#### TASK ITEM:
Your answer must be the full listing, reproduced exactly.

#### DATA EXCERPT:
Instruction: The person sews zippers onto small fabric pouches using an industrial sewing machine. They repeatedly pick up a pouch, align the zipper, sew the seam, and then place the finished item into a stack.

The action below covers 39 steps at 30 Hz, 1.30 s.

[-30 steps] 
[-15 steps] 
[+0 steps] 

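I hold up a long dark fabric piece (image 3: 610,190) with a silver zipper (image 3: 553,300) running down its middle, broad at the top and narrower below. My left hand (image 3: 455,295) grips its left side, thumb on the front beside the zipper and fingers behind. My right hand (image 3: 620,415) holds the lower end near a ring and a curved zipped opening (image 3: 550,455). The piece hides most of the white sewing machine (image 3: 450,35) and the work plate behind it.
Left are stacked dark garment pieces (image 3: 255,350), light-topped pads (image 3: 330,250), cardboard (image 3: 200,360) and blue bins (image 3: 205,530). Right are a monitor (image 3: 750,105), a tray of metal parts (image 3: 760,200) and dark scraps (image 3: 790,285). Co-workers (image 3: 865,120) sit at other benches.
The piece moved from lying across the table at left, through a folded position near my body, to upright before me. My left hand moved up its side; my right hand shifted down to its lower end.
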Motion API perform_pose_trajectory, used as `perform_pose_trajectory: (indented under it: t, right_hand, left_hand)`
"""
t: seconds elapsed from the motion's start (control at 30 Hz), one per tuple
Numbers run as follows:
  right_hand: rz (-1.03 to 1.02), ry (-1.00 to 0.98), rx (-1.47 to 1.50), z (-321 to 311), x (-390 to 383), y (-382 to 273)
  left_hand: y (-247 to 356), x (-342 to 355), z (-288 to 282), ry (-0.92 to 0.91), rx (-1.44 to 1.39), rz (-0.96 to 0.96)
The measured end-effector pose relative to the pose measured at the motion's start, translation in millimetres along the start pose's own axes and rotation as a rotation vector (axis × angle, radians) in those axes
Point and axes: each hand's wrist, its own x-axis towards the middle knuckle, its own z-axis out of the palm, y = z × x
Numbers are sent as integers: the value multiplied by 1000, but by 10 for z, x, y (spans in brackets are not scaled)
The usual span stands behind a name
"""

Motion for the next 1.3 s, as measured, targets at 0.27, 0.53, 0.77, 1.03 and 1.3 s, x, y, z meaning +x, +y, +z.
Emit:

#### RESULT OF THE TASK:
Instruction: The person sews zippers onto small fabric pouches using an industrial sewing machine. They repeatedly pick up a pouch, align the zipper, sew the seam, and then place the finished item into a stack.

The action below covers 39 steps at 30 Hz, 1.30 s.

[-30 steps] 
[-15 steps] 
[+0 steps] 

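I hold up a long dark fabric piece (image 3: 610,190) with a silver zipper (image 3: 553,300) running down its middle, broad at the top and narrower below. My left hand (image 3: 455,295) grips its left side, thumb on the front beside the zipper and fingers behind. My right hand (image 3: 620,415) holds the lower end near a ring and a curved zipped opening (image 3: 550,455). The piece hides most of the white sewing machine (image 3: 450,35) and the work plate behind it.
Left are stacked dark garment pieces (image 3: 255,350), light-topped pads (image 3: 330,250), cardboard (image 3: 200,360) and blue bins (image 3: 205,530). Right are a monitor (image 3: 750,105), a tray of metal parts (image 3: 760,200) and dark scraps (image 3: 790,285). Co-workers (image 3: 865,120) sit at other benches.
The piece moved from lying across the table at left, through a folded position near my body, to upright before me. My left hand moved up its side; my right hand shifted down to its lower end.
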Motion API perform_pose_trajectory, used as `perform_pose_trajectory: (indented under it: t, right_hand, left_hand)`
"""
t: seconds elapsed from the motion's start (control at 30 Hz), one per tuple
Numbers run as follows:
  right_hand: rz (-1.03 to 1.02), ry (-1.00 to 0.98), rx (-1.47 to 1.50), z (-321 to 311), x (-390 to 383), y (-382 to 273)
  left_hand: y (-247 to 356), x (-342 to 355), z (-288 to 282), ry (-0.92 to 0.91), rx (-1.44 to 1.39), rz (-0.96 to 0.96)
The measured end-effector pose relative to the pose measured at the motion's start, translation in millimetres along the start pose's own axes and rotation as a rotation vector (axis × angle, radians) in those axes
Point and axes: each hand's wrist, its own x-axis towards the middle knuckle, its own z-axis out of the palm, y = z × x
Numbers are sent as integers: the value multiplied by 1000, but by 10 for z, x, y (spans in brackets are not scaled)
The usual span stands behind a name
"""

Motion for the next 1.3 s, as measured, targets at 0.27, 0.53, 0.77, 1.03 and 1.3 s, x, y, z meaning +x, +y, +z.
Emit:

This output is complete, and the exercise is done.